First find the line containing "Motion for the" in the data, then set it down exactly along with every line after it, through the last.

* **DATA LISTING**:
• • • • •

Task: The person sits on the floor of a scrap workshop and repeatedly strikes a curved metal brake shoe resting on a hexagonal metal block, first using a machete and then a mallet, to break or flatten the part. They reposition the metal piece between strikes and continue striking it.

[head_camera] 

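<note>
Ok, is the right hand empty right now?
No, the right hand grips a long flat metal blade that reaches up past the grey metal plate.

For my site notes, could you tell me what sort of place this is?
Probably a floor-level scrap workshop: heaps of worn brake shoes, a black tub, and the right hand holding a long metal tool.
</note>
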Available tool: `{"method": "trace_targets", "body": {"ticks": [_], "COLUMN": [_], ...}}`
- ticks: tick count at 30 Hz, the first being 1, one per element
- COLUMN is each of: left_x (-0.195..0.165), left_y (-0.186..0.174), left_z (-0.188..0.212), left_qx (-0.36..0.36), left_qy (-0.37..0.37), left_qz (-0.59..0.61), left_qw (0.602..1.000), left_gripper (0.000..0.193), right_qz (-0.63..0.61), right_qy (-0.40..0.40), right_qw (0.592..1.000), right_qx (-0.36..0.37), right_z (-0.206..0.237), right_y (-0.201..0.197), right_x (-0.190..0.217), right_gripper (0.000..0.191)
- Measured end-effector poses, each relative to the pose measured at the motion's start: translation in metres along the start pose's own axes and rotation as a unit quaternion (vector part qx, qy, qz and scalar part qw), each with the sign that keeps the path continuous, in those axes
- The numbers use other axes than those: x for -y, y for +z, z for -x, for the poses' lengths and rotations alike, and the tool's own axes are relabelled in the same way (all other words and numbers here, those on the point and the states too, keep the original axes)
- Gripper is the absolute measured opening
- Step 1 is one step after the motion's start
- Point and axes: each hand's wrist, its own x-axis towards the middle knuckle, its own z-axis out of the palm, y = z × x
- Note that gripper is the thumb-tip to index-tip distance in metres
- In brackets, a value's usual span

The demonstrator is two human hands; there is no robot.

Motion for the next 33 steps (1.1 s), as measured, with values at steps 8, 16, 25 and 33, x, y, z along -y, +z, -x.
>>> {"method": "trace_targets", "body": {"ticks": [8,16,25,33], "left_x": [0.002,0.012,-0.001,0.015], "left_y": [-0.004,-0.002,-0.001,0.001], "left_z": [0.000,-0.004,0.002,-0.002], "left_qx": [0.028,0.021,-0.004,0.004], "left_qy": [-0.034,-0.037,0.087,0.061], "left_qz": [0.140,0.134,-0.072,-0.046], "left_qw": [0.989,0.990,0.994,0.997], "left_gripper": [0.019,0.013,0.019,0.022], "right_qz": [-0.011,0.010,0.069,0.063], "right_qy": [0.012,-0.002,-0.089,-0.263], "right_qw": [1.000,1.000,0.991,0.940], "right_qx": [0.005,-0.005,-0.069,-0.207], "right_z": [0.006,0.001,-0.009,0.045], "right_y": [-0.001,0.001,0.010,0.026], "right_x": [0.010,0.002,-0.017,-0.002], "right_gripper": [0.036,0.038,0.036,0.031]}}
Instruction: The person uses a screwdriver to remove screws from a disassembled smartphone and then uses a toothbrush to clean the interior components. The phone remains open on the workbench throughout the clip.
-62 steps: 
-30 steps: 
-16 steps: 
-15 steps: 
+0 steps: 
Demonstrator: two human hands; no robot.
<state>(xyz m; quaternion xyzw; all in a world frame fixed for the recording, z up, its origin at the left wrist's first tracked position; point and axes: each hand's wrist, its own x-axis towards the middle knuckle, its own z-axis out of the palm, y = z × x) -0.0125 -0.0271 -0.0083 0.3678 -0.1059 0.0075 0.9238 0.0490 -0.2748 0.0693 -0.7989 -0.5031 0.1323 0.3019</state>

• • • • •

* **ANSWER AREA**:
Motion for the next 33 steps (1.1 s), as measured, with values at steps 8, 16, 25 and 33, x, y, z along -y, +z, -x.
>>> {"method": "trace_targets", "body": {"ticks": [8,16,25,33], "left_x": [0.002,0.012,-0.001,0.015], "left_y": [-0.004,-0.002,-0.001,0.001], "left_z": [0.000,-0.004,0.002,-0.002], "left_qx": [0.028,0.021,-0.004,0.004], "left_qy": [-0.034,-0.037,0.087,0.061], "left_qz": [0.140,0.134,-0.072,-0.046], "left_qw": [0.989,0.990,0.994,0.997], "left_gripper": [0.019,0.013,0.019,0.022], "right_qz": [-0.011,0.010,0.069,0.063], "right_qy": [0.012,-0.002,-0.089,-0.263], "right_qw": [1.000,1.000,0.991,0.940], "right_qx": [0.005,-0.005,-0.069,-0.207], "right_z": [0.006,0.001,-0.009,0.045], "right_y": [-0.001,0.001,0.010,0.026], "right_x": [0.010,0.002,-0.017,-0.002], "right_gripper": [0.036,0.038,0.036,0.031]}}
Instruction: The person uses a screwdriver to remove screws from a disassembled smartphone and then uses a toothbrush to clean the interior components. The phone remains open on the workbench throughout the clip.
-62 steps: 
-30 steps: 
-16 steps: 
-15 steps: 
+0 steps: 
Demonstrator: two human hands; no robot.
<state>(xyz m; quaternion xyzw; all in a world frame fixed for the recording, z up, its origin at the left wrist's first tracked position; point and axes: each hand's wrist, its own x-axis towards the middle knuckle, its own z-axis out of the palm, y = z × x) -0.0125 -0.0271 -0.0083 0.3678 -0.1059 0.0075 0.9238 0.0490 -0.2748 0.0693 -0.7989 -0.5031 0.1323 0.3019</state>

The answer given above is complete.